Author yodudebroman Posted June 15, 2014 Author Posted June 15, 2014 5th Day now without any contact and it's starting to hurt real bad again. Sigh. Just can't believe she could move on so easily and fall out of love with me so quickly, I look at how hard I'm struggling right now just to even stay away from her and she just wants me gone for good like it's nothing. Feels bad, really bad.

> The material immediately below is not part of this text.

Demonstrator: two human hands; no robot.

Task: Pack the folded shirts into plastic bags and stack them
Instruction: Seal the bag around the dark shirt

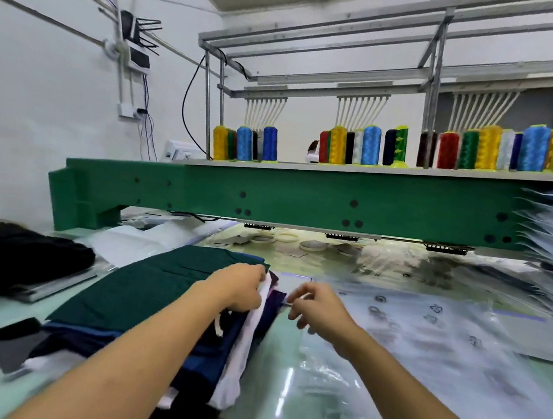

flossicles Posted June 16, 2014 Posted June 16, 2014 Over the next few months you will become so much stronger, and slowly it'll get easier. I promise. I was in your exact situation with my ex. I was very depressed and had lots of anxiety issues that he eventually just got fed up of, he ended it with me after 2 years and goes around telling everyone he hates me, after 7 months of not being together. I'm living proof that it gets easier - he told me after a week that he didn't love me as well, so I know exactly how you're feeling. You have to remember that you never asked for these things to happen to you, and if she was a good long term partner for you she would've recognised that. People go through difficult times in their lives, and you deserve someone who will stick by you through it no matter what - because REAL love is unconditional. Love isn't just about the sunny, happy times when everything seems perfect; it's about arguments, hard times and everything in between - the idea is that you get through these things TOGETHER. She walked away from someone incredibly strong. As time goes on you'll be able to see this in a much more objective light and see how she could've handled things differently. She sounds quite emotionally immature to me. Remember that it takes two people to make or break a relationship. One person cannot ruin a relationship single-handed, so don't you dare blame yourself. Move forward, you can do better.